- Khosbijan Location within Iran
- Coordinates: 34°07′20″N 49°22′32″E﻿ / ﻿34.12222°N 49.37556°E
- Country: Iran
- Province: Markazi
- County: Shazand
- District: Mahajeran
- Rural District: Khosbijan

Population (2016)
- • Total: 475
- Time zone: UTC+3:30 (IRST)

= Khosbijan =

Village in Markazi province, Iran

Khosbijan (خسبيجان) (Note: Also romanized as Khosbījān; also known as Ḩosbījān-e Soflá and Khushbījān) is a village in, and the capital of, Khosbijan Rural District in Mahajeran District of Shazand County, (Note: Formerly Sarband County) Markazi province, Iran.

==Demographics==
===Population===
At the time of the 2006 National Census, the village's population was 543 in 147 households, when it was in Pol-e Doab Rural District of Zalian District.
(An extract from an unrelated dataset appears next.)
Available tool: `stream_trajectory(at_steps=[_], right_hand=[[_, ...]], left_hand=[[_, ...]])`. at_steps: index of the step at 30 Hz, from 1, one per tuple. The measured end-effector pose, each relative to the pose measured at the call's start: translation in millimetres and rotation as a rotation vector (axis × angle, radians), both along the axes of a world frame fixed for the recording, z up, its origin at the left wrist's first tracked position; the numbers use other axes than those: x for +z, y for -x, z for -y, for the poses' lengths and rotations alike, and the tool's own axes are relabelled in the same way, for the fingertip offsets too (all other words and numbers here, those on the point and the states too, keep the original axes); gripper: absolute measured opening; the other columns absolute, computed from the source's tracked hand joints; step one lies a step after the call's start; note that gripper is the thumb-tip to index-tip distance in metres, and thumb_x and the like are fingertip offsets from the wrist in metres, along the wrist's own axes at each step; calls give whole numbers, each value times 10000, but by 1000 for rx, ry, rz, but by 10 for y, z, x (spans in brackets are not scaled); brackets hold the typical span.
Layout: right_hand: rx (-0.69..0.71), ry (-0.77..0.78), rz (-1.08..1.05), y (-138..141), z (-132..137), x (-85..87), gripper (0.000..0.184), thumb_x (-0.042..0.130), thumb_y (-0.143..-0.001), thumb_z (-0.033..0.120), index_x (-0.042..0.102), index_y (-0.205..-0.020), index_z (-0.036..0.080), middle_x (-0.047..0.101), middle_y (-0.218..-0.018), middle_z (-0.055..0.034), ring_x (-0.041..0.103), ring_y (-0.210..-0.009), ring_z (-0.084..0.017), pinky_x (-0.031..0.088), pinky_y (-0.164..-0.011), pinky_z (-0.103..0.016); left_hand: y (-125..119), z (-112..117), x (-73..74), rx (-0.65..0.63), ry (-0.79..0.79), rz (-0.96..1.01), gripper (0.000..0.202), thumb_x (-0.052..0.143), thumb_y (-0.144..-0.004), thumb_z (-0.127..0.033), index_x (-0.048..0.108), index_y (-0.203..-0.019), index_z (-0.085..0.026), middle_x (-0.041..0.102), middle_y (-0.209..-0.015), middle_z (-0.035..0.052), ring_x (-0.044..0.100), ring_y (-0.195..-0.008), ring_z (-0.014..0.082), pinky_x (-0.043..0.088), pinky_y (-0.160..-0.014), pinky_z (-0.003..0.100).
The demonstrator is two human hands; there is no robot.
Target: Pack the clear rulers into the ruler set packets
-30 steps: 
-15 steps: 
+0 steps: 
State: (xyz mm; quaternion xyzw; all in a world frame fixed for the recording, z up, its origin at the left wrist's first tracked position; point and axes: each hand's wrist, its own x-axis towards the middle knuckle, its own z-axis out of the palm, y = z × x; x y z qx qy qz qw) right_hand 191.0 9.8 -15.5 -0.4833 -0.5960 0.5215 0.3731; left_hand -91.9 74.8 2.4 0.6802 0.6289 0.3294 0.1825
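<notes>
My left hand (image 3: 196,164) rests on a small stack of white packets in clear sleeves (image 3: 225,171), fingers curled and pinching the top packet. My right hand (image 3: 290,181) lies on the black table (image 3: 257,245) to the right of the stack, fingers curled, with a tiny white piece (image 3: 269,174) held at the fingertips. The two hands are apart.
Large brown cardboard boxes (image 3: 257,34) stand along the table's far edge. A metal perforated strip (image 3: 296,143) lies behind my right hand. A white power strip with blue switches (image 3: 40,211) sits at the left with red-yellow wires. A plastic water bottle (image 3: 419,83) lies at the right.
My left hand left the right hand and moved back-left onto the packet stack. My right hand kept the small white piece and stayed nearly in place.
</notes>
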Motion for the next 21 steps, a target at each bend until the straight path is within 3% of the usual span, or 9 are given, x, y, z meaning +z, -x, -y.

The following census in 2011 counted 499 people in 161 households. The 2016 census measured the population of the village as 475 people in 164 households.

In 2024, the city of Mahajeran and 17 villages were separated from Zalian District in the formation of Mahajeran District. Khosbijan was transferred to Khosbijan Rural District created in the new district.